▶ Description of the task:
Your answer should be the lines below from the one with "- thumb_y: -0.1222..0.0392" to the one with "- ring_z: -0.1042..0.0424", both included, given again exactly and with nothing added.

'''

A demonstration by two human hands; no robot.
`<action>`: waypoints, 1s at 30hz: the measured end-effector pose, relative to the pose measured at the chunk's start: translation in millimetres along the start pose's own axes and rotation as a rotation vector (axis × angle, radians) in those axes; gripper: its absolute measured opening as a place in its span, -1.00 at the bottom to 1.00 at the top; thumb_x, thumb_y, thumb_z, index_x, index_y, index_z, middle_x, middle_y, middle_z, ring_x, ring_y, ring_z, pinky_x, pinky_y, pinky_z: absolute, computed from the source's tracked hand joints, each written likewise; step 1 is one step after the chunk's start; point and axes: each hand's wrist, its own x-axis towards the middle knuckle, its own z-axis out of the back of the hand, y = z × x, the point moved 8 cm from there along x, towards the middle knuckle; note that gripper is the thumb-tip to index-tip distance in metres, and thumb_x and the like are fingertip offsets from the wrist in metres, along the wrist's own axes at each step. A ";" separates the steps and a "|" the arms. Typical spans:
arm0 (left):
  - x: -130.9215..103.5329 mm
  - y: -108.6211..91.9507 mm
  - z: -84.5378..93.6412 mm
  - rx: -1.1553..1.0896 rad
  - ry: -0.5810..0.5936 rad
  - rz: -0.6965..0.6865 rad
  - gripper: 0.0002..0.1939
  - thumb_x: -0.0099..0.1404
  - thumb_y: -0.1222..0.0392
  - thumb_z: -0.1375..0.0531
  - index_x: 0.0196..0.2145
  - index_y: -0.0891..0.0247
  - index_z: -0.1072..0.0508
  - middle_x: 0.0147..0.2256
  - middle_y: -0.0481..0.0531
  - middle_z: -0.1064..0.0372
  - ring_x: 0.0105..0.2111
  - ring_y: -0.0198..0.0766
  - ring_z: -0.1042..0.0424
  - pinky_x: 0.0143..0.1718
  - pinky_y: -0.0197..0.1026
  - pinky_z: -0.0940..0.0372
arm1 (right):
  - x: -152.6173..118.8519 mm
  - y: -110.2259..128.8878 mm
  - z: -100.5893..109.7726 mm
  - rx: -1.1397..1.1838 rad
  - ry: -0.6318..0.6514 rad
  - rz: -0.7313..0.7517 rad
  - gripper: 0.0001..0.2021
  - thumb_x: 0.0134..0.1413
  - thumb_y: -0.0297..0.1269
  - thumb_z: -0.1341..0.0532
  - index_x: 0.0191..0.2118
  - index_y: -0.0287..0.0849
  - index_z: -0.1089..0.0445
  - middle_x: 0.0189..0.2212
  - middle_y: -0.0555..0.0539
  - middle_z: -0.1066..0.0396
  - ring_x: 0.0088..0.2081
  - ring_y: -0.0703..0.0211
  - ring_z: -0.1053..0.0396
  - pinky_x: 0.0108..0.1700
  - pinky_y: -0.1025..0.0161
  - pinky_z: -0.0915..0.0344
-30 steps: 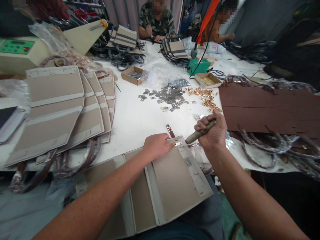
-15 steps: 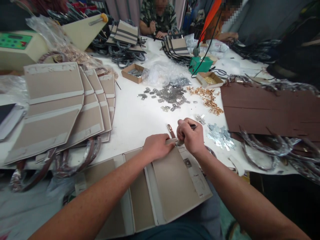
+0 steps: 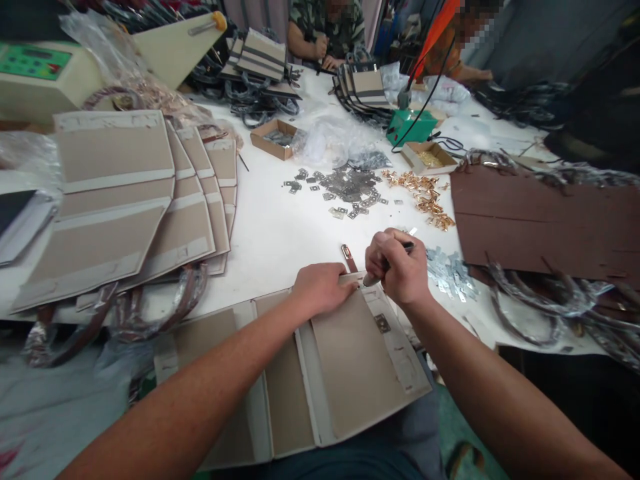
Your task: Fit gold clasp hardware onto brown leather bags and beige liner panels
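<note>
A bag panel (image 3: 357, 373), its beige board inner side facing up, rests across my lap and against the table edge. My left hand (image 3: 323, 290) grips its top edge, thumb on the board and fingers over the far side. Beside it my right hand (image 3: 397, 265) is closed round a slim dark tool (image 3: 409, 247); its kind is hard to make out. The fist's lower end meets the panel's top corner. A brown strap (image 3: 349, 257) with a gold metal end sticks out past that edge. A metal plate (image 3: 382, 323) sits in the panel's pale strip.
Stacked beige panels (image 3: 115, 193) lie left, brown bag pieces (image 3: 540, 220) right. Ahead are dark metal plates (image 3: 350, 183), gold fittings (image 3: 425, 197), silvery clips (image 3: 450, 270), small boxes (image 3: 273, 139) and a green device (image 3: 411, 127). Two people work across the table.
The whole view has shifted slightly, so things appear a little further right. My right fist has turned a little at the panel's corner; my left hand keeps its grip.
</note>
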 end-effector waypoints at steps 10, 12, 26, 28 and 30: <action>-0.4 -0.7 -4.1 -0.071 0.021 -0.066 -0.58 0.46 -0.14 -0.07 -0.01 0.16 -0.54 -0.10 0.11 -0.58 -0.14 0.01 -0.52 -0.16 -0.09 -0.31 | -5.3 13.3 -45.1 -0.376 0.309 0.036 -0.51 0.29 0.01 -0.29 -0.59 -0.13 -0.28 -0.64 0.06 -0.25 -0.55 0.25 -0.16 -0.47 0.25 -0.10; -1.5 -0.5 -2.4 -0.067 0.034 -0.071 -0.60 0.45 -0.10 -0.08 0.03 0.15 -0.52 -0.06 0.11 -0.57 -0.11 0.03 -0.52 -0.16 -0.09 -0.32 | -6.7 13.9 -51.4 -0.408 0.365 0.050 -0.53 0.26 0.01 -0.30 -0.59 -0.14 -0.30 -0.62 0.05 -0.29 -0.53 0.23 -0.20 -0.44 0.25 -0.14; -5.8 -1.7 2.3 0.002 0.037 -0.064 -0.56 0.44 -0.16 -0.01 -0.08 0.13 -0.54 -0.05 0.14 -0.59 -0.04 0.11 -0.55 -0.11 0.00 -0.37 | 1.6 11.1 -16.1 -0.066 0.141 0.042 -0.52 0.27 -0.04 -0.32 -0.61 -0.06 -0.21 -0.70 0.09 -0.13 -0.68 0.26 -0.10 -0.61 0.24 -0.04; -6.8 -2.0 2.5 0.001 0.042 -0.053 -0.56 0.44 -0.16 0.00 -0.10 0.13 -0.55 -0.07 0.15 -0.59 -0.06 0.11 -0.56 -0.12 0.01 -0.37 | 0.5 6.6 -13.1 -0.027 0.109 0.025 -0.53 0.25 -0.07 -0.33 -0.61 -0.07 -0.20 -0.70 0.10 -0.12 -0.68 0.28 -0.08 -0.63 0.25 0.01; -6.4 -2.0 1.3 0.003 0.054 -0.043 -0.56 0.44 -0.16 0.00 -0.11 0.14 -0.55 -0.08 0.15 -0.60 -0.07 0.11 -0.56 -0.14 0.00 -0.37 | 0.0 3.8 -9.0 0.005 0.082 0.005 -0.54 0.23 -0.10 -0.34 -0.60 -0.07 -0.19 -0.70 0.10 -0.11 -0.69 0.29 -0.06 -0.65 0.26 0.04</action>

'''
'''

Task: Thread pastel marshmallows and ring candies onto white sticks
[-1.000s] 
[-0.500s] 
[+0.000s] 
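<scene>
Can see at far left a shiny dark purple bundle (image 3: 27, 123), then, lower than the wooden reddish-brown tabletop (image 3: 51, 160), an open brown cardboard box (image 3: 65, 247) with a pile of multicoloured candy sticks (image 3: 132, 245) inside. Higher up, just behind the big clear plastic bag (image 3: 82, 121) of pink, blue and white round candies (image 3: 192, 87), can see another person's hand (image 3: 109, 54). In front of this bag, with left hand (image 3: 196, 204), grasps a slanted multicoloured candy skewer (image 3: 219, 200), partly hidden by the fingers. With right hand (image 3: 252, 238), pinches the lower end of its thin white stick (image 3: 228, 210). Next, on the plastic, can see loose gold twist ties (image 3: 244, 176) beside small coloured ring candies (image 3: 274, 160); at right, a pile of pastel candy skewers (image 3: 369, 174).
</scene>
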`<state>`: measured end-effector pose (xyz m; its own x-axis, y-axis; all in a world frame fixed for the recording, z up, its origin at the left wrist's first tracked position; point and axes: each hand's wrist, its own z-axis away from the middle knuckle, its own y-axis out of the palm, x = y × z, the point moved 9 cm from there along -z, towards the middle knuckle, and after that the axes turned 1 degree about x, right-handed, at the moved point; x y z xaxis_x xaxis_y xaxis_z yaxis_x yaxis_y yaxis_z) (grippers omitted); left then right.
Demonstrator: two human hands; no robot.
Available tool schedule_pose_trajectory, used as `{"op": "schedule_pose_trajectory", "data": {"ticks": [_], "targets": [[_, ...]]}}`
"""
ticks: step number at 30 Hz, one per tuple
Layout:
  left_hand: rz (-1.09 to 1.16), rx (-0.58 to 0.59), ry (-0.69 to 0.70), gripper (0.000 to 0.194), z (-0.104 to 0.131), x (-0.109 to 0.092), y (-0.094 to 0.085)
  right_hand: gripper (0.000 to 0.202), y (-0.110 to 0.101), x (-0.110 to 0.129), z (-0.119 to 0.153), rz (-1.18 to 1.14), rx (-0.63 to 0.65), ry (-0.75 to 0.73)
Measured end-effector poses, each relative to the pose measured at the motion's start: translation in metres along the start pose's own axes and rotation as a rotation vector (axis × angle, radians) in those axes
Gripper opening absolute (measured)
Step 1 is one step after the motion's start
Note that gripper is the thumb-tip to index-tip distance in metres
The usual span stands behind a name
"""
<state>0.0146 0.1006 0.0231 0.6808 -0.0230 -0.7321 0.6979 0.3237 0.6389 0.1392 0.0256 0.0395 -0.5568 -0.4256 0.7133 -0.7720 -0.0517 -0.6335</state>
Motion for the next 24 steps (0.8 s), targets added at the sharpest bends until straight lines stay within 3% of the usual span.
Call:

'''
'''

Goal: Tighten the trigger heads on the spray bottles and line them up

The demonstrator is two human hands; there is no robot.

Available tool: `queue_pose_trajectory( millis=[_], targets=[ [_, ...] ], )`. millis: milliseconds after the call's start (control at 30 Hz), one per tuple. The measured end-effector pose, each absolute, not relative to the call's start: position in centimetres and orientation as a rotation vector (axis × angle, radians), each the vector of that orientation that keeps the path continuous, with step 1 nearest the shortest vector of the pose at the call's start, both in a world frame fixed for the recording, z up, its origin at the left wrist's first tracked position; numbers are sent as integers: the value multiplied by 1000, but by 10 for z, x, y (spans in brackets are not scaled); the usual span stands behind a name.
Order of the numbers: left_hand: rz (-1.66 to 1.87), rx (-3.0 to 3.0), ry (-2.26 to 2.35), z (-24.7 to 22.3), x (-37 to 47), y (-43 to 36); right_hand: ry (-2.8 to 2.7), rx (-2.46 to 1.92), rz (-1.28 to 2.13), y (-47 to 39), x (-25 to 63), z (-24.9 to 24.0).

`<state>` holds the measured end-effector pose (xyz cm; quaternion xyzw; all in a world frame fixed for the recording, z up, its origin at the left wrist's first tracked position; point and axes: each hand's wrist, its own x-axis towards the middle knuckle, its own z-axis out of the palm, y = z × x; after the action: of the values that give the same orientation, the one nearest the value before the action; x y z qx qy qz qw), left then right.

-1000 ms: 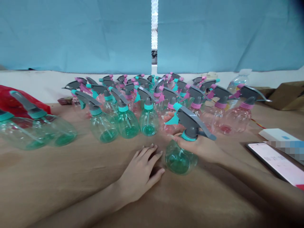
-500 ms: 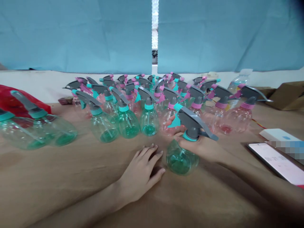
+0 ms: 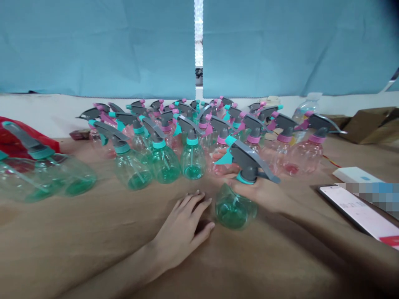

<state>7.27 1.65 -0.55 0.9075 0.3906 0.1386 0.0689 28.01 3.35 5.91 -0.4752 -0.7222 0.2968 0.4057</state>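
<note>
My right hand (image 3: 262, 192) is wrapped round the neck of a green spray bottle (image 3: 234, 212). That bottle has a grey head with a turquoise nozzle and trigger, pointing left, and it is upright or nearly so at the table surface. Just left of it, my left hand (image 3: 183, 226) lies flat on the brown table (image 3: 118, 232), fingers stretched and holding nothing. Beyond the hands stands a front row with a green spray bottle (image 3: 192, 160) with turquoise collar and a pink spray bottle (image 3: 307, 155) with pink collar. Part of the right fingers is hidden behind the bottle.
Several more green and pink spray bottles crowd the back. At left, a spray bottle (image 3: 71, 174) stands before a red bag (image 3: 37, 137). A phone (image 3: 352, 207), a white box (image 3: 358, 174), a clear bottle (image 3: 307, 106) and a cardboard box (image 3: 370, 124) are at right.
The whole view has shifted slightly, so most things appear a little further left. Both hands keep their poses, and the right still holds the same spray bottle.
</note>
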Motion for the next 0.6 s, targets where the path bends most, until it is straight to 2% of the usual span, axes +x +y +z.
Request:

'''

▶ Expected output:
  - thumb_y: -0.1222..0.0392
  - thumb_z: -0.1375..0.0531
  - index_x: 0.0196..0.2145
  - index_y: -0.0891..0.0247
  - index_z: -0.1072..0.0508
  - middle_x: 0.0147..0.2256
  - middle_y: -0.0481..0.0531
  - middle_z: -0.1064..0.0372
  - ring_x: 0.0105..0.2111
  - ring_y: -0.0198..0.0766
  - ring_z: -0.1042..0.0424

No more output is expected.